On Indices of Population Abundance

I am often surprised at ecological meetings by how many ecological studies rely on indices rather than direct measures. The most obvious cases involve population abundance. Two common criteria for declaring a species as endangered are that its population has declined more than 70% in the last ten years (or three generations) or that its population size is less than 2500 mature individuals. The criteria are many and every attempt is made to make them quantitative. But too often the methods used to estimate changes in population abundance are based on an index of population size, and all too rarely is the index calibrated against known abundances. If an index increases by 2-fold, e.g. from 20 to 40 counts, it is not at all clear that this means the population size has increased 2-fold. I think many ecologists begin their career thinking that indices are useful and reliable and end their career wondering if they are providing us with a correct picture of population changes.

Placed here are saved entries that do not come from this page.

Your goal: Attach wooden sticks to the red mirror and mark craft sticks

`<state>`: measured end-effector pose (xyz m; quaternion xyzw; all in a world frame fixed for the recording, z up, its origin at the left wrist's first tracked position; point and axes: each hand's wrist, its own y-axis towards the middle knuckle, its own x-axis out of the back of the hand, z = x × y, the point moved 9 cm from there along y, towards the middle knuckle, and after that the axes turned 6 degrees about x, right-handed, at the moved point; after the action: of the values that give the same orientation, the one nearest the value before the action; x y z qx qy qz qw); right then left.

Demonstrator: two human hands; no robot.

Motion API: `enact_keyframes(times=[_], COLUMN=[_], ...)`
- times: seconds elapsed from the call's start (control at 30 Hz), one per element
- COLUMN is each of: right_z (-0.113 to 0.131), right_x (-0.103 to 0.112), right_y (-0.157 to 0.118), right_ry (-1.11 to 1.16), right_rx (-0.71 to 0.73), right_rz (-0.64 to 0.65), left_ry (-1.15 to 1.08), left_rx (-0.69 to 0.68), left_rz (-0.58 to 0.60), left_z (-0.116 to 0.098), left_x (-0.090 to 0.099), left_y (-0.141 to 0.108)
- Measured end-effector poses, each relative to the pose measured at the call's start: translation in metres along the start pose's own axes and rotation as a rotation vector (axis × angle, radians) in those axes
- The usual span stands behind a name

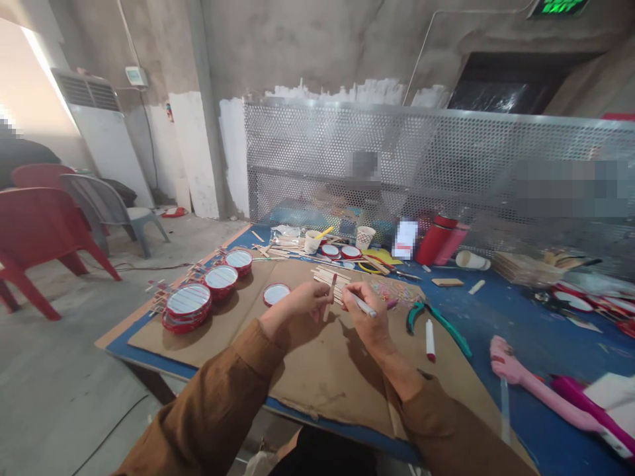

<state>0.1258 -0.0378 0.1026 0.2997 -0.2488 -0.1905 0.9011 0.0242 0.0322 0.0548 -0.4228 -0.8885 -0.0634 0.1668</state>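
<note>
My left hand (310,303) is closed on a flat wooden stick (328,305) with a red upper end, held upright. Pinched in my right hand (372,324) is a white marker (365,306), close to the stick; its tip is hard to make out. Just behind my hands, more pale wooden sticks (322,274) lie side by side on the cardboard sheet (322,377). A small round red-rimmed drum (276,294) sits left of my left hand. Right of my right hand are teal-handled pliers (446,325) and a white marker or cap with a red end (430,337).
Several red-rimmed drums (188,301) with sticks across them stand at the left. Paper cups (366,237), a red bottle (435,239) and a phone (405,239) line the back before a perforated metal screen (307,145). A pink tool (540,387) lies on the blue table at right.
</note>
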Motion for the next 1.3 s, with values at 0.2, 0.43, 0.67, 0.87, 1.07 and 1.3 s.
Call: enact_keyframes(times=[0.2, 0.43, 0.67, 0.87, 1.07, 1.3], right_z=[0.001, 0.001, -0.001, 0.005, 0.008, 0.007], right_x=[0.006, 0.001, 0.007, 0.004, 0.017, 0.026], right_y=[0.001, 0.001, 0.0, 0.001, 0.003, 0.007], right_ry=[-0.038, 0.009, 0.003, -0.044, -0.044, -0.044], right_rx=[0.005, 0.029, 0.026, 0.048, 0.045, 0.034], right_rz=[-0.04, 0.012, -0.051, -0.005, -0.094, -0.132], left_ry=[0.007, -0.037, -0.02, -0.017, -0.023, -0.015], left_rx=[0.002, -0.008, -0.003, -0.012, -0.016, 0.007], left_rz=[0.004, 0.007, 0.02, 0.023, 0.019, -0.007], left_z=[0.001, -0.001, 0.004, 0.003, 0.007, 0.006], left_x=[-0.001, -0.001, -0.002, -0.002, -0.002, -0.001], left_y=[0.0, 0.0, 0.003, 0.003, 0.005, 0.004])
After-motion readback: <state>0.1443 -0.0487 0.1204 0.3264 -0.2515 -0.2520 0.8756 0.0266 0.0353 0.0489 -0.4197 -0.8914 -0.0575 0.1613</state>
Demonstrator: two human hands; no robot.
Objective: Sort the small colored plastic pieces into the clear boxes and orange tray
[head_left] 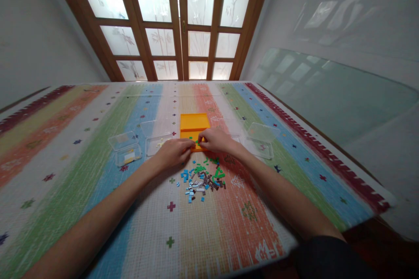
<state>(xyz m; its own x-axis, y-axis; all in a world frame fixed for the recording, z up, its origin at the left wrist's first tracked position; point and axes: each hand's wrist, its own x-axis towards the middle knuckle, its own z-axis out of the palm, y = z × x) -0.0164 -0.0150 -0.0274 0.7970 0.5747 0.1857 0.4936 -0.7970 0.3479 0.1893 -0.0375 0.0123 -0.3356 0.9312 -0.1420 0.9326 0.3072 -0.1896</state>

The subject of indices has been discussed many times in ecology, particularly among applied ecologists. Anderson (2001) challenged wildlife ecologists to remember that indices include an unmeasured term, detectability: Anderson (2001, p. 1295) wrote:

“While common sense might suggest that one should estimate parameters of interest (e.g., population density or abundance), many investigators have settled for only a crude index value (e.g., “relative abundance”), usually a raw count. Conceptually, such an index value (c) is the product of the parameter of interest (N) and a detection or encounter probability (p): then c=pN

He noted that many indices used by ecologists make a large assumption that the probability of encounter is a constant over time and space and individual observers. Much of the discussion of detectability flowed from these early papers (Williams, Nichols & Conroy 2002; Southwell, Paxton & Borchers 2008). There is an interesting exchange over Anderson’s (2001) paper by Engeman (2003) followed by a retort by Anderson (2003) that ended with this blast at small mammal ecologists:

“Engeman (2003) notes that McKelvey and Pearson (2001) found that 98% of the small-mammal studies reviewed resulted in too little data for valid mark-recapture estimation. This finding, to me, reflects a substantial failure of survey design if these studies were conducted to estimate population size. ……..O’Connor (2000) should not wonder “why ecology lags behind biology” when investigators of small-mammal communities commonly (i.e., over 700 cases) achieve sample sizes <10. These are empirical methods; they cannot be expected to perform well without data.” (page 290)

Take that you small mammal trappers!

The warnings are clear about index data. In some cases they may be useful but they should never be used as population abundance estimates without careful validation. Even by small mammal trappers like me.

Anderson, D.R. (2001) The need to get the basics right in wildlife field studies. Wildlife Society Bulletin, 29, 1294-1297.

Anderson, D.R. (2003) Index values rarely constitute reliable information. Wildlife Society Bulletin, 31, 288-291.

Engeman, R.M. (2003) More on the need to get the basics right: population indices. Wildlife Society Bulletin, 31, 286-287.

McKelvey, K.S. & Pearson, D.E. (2001) Population estimation with sparse data: the role of estimators versus indices revisited. Canadian Journal of Zoology, 79, 1754-1765.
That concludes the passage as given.